Rainy: I’m always changing. I would feel anxious when my work stays the same for too long. I love the process of painting because it allows possibilities to emerge. I am always experimenting with different ways to paint. My style evolves constantly, shaped by new life experiences and the painting techniques I discover along the way. Yet, these changes always remain within the fluid boundaries of my own visual language.


Q9. Could you tell me about your biggest artistic influences or inspirations?


Rainy: I draw inspiration from both Eastern and Western culture — Chinese traditional art, Western contemporary art, and nature have all been important mentors. But my greatest influence always comes from my own life itself. For example, last month I fell into a canal and narrowly survived — an experience that forced me to confront life and death in a way I never had before. I know this moment will influence my work, sooner or later.   

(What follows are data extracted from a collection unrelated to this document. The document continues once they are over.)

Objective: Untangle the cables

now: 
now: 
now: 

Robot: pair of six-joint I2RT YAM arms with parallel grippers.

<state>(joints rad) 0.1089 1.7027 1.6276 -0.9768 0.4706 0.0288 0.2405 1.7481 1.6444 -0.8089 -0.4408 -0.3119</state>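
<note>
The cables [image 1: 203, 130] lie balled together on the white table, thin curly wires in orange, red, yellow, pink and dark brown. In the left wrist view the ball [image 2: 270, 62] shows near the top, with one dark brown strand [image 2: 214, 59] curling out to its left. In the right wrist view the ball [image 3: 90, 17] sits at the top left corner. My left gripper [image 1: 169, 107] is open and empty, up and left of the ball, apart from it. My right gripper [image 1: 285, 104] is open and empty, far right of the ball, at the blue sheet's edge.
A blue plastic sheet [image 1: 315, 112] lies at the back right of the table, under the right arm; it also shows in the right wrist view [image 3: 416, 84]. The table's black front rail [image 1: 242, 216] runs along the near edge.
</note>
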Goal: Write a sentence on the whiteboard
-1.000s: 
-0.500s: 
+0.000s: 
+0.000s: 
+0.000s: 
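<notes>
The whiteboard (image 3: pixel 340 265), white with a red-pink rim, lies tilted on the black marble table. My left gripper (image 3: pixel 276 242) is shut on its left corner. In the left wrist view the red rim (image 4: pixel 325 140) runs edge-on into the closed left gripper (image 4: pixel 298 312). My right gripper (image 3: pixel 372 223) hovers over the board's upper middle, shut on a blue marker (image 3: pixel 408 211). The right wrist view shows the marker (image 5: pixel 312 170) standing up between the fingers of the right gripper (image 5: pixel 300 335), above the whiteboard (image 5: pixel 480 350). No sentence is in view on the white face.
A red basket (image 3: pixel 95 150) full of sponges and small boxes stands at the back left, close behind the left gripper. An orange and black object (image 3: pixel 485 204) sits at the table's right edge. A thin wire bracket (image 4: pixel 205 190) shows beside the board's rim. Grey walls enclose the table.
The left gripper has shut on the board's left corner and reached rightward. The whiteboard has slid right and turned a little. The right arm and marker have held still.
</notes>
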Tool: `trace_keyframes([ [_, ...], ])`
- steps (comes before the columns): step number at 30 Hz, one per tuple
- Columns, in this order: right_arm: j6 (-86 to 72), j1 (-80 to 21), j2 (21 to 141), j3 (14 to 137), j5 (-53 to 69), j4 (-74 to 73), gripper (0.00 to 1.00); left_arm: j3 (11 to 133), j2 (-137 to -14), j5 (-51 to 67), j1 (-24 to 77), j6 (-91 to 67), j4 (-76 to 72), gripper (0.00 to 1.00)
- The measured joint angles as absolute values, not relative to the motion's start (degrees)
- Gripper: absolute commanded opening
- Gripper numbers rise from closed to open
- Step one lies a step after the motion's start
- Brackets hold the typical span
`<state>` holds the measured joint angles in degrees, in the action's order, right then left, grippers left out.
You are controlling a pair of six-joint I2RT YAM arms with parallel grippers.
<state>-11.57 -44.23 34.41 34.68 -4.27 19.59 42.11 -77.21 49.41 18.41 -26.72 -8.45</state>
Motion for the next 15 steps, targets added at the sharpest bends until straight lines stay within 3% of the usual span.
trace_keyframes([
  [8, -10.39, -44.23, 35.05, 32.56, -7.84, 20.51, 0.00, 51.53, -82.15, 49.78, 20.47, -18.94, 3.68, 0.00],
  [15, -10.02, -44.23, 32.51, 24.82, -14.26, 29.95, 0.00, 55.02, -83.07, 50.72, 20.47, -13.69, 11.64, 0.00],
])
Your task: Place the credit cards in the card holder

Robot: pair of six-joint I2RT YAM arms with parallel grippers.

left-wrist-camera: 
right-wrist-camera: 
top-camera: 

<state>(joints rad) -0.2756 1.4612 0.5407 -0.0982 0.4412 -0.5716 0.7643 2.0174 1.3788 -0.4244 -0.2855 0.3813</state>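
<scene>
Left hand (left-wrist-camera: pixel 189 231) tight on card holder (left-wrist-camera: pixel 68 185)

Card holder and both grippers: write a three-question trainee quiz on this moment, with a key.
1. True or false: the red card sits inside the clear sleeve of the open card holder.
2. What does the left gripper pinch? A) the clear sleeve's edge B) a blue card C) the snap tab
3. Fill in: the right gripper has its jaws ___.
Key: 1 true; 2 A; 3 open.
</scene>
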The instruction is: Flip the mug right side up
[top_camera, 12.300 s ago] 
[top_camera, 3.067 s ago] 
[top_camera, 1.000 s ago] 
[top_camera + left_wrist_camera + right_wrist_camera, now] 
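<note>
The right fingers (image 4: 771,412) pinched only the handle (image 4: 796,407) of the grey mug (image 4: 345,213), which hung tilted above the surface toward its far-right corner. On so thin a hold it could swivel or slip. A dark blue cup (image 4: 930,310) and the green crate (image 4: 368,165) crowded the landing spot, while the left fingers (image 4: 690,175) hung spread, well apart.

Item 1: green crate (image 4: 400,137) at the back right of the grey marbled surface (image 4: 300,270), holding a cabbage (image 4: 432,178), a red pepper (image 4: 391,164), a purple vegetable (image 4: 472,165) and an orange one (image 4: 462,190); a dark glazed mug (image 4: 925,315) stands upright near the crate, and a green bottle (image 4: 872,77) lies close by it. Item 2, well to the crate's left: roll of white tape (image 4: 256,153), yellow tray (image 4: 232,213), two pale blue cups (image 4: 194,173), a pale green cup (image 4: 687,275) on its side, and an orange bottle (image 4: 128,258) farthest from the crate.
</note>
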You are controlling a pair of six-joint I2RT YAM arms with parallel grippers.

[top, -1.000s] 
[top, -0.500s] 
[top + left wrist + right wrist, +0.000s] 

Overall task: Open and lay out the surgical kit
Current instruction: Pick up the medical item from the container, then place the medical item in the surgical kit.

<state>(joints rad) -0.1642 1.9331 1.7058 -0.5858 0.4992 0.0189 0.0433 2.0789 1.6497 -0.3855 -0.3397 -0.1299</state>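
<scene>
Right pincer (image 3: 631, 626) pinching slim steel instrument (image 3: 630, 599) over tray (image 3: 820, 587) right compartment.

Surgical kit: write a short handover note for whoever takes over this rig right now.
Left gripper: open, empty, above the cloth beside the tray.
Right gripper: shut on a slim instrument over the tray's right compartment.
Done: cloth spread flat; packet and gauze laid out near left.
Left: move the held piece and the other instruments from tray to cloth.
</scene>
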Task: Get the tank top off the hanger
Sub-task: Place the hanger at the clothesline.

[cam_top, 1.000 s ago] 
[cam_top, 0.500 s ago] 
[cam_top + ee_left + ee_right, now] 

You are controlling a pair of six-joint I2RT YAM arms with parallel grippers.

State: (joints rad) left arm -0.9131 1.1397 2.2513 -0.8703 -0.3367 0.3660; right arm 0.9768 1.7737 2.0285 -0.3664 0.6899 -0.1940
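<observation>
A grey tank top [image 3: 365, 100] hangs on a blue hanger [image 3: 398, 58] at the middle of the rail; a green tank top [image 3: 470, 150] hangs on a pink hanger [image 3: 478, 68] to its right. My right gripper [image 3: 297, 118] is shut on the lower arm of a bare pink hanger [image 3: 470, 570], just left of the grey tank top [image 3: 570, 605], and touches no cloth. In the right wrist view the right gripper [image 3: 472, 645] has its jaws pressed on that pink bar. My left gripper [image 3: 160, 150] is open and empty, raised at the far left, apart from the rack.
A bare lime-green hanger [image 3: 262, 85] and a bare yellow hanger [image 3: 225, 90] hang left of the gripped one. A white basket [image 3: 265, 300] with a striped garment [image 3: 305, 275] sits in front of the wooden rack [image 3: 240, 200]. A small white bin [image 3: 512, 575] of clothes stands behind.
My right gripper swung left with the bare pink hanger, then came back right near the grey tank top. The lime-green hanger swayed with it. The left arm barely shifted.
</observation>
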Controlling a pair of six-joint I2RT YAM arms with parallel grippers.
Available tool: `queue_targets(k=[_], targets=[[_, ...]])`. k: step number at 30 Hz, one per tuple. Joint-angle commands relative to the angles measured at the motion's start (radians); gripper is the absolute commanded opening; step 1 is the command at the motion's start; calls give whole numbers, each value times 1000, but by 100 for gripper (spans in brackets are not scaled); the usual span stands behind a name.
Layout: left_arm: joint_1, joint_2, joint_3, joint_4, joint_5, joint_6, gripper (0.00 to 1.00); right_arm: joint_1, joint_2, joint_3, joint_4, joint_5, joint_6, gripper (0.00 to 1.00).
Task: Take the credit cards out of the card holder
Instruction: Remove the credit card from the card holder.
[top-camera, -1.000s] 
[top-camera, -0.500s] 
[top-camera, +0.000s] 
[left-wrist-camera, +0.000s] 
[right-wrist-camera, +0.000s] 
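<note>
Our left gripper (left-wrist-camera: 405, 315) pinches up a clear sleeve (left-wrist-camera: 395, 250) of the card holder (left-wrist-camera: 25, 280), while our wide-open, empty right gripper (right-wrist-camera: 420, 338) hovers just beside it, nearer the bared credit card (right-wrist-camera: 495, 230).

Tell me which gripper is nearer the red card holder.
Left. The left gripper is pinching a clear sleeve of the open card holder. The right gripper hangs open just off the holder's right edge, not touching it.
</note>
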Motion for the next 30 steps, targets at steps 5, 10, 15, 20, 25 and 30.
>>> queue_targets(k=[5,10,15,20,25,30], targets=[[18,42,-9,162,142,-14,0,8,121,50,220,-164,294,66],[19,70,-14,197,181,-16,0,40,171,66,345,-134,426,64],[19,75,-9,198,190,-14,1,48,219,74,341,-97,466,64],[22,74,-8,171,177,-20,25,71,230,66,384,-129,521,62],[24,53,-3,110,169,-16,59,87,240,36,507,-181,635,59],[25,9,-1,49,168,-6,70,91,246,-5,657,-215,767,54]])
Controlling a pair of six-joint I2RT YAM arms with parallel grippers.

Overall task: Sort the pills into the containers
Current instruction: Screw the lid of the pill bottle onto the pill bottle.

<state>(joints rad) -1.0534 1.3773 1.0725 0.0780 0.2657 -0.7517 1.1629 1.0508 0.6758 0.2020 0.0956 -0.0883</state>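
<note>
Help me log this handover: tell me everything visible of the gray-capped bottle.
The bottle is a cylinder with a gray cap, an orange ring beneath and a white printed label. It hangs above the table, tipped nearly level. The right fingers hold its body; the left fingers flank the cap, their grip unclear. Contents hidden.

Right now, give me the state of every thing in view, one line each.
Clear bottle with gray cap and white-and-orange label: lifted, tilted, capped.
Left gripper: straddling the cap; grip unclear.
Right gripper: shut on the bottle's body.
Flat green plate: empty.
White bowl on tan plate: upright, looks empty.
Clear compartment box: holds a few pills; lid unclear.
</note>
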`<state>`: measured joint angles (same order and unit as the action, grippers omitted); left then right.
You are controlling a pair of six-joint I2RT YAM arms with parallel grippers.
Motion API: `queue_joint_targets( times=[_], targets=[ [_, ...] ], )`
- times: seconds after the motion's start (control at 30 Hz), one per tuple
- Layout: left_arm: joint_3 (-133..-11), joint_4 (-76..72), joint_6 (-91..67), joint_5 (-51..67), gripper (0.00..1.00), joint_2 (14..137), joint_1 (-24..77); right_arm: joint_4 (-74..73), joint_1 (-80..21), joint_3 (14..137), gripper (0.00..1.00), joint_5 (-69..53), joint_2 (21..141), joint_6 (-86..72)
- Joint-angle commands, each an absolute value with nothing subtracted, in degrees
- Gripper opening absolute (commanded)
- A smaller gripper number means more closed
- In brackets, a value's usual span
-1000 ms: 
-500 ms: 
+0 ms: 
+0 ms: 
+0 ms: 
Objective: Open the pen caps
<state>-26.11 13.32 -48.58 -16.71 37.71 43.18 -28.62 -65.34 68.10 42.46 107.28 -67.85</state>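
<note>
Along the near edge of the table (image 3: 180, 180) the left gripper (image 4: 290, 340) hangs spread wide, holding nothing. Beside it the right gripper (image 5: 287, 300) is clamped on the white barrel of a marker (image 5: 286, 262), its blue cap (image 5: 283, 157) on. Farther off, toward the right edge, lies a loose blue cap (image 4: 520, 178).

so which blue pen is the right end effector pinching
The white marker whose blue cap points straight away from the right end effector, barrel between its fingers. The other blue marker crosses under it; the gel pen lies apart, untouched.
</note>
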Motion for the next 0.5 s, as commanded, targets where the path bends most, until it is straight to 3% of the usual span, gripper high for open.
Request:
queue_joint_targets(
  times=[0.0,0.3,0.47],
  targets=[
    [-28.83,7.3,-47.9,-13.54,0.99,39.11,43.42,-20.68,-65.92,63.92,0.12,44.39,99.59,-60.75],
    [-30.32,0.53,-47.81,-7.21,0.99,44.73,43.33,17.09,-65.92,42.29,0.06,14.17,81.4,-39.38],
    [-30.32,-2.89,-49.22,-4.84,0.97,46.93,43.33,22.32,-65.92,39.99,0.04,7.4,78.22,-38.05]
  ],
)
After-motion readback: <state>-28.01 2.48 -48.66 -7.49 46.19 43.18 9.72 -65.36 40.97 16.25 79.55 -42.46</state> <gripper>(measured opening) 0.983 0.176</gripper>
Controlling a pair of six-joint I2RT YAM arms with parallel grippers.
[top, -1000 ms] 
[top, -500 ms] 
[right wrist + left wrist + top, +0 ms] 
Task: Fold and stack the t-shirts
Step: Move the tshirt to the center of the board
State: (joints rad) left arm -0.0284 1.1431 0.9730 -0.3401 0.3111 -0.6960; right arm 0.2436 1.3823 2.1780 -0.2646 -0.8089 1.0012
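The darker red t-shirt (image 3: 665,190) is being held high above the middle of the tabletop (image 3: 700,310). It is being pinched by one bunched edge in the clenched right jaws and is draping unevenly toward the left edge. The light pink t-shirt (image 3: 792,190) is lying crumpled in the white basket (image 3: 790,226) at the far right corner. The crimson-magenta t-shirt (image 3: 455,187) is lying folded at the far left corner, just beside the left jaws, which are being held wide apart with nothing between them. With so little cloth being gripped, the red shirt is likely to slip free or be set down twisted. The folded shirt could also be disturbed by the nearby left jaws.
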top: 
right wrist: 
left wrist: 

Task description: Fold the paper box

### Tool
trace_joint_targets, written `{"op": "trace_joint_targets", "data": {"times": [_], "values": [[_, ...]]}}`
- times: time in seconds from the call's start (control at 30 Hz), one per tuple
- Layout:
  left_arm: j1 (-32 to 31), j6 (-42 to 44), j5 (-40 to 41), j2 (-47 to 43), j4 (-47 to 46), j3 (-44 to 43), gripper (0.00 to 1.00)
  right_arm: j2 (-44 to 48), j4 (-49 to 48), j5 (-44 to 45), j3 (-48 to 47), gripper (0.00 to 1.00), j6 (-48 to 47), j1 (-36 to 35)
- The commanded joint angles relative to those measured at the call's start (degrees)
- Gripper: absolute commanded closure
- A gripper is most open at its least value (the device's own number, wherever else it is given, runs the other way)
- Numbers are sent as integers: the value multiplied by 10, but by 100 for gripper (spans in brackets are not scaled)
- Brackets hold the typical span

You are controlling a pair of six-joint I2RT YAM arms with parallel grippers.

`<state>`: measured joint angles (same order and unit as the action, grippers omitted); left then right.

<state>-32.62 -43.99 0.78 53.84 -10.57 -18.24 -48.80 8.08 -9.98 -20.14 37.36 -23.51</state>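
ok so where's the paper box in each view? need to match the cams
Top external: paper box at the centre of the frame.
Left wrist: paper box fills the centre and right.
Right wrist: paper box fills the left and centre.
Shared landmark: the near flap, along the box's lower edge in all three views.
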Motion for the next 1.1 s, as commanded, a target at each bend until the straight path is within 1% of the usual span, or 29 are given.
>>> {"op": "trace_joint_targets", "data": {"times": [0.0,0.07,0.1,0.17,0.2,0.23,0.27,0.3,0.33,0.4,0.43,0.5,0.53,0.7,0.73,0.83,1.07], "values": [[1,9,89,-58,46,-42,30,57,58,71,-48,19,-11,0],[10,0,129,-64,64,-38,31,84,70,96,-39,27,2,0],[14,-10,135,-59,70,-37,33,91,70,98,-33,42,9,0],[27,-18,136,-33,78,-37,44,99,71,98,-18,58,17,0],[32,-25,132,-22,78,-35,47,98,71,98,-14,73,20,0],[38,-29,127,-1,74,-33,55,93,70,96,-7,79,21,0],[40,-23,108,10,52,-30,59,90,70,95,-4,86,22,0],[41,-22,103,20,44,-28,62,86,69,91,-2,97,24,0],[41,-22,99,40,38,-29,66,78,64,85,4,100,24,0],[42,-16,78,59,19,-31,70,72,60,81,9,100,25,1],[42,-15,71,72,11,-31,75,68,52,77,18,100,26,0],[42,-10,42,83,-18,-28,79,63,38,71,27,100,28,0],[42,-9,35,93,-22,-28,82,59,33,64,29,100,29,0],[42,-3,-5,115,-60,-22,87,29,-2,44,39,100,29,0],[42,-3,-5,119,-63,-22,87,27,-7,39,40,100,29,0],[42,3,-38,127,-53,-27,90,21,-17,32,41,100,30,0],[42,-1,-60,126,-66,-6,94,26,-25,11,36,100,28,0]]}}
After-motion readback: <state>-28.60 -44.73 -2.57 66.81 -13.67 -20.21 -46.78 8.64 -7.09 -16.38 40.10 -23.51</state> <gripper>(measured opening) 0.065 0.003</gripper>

Rainy Tong,  When You Wish You Upon a Star (Diptych) ,  204cmx197cm, Oil on Canvas,  2024
Rainy Tong,  When You Wish You Upon a Star (Diptych) , 204cmx197cm, Oil on Canvas, 2024


Q10. Are you currently working on something you could share with us? Like an upcoming exhibition or project. 


Rainy: I've recently begun a new series of paintings, trying to reconnect with myself and rediscover what it means to create from that place. I’ve been reflecting on who I am and what a self-portrait truly means in my work. This process feels like a return — back to the origins of why and how I paint. Perhaps I’ve wandered too far, and now it’s time to circle back to the beginning.

For exhibitions, I don’t have any exhibitions planned for the rest of the year. I want to focus on painting for a while. However, I am part of the RCA Women Artist Collective, a dynamic group of emerging women and non-binary artists connected through the Royal College of Art’s Painting program. We are preparing a collaborative exhibition for next year, which is very exciting and something I am looking forward to.



Rainy Tong, Under Our Breath (series), Oil on linen,24cm x 30cm, 2025
Rainy Tong, Under Our Breath (series), Oil on linen,24cm x 30cm, 2025




 Rainy Tong, The Seductress, Oil on canvas, 204cmx197cm, 2025
Rainy Tong, The Seductress, Oil on canvas, 204cmx197cm, 2025


Short BIO


Qiuxiang Liu (Rainy Tong) is a London-based painter (b. 1986, China) who holds an MA in Painting from the Royal College of Art. She is also the founder of Da Tong Mural Artlab in Shenzhen, China. Her multidisciplinary practice centers on the female body and engages with queer identity, spanning painting, sculpture, installation, performance, and poetry.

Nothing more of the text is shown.